# [Requirement]
Starting at the line that has "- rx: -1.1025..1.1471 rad" and stopping after the line that has "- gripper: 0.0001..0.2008", reproduce the listing below exactly; omit everything else.

..........

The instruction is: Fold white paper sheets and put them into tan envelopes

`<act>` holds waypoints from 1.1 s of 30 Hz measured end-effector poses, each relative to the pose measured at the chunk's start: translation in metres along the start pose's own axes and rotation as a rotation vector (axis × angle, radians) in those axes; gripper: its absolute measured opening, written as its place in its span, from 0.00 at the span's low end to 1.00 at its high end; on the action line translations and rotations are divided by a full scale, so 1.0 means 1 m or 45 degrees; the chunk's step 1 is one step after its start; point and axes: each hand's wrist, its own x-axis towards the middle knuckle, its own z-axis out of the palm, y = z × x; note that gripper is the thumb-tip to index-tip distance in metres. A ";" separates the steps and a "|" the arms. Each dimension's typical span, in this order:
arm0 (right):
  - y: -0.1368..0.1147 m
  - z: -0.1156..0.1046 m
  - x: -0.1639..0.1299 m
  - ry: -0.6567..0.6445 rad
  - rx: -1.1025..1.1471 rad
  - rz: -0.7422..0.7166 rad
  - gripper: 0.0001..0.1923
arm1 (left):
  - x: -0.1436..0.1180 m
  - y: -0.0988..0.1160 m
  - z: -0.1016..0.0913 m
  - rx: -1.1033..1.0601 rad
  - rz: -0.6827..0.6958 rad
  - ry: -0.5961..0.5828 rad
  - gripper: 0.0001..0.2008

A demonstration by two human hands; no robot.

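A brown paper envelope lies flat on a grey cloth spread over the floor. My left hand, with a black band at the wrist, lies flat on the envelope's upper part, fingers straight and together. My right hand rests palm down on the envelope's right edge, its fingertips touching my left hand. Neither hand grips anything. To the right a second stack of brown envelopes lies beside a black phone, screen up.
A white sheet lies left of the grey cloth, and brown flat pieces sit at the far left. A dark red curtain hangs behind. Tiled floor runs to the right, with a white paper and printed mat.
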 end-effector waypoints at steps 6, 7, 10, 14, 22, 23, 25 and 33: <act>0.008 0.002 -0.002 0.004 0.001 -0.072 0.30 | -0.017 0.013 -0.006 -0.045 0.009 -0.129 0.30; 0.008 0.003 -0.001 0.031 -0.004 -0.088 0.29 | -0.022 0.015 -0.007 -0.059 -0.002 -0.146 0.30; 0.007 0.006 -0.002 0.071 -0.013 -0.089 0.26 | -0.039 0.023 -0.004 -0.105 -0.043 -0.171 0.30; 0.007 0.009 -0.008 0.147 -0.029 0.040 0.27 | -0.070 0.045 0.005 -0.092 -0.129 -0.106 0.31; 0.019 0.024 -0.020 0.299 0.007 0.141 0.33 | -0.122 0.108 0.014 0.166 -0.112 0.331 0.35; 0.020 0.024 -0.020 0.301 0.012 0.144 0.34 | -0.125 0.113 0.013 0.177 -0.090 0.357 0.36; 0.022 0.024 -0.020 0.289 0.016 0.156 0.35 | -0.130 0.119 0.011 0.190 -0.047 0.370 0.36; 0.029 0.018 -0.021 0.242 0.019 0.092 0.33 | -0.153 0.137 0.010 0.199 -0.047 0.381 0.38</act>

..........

# [Task solution]
  - rx: -1.1025..1.1471 rad
  - rz: -0.7422..0.7166 rad
  - gripper: 0.0001..0.1923
arm1 (left):
  - x: -0.1436..0.1180 m
  - y: -0.0988..0.1160 m
  - z: -0.1016..0.0913 m
  - rx: -1.1033..1.0601 rad
  - rz: -0.6827..0.6958 rad
  - ry: -0.5961..0.5828 rad
  - gripper: 0.0001..0.2008

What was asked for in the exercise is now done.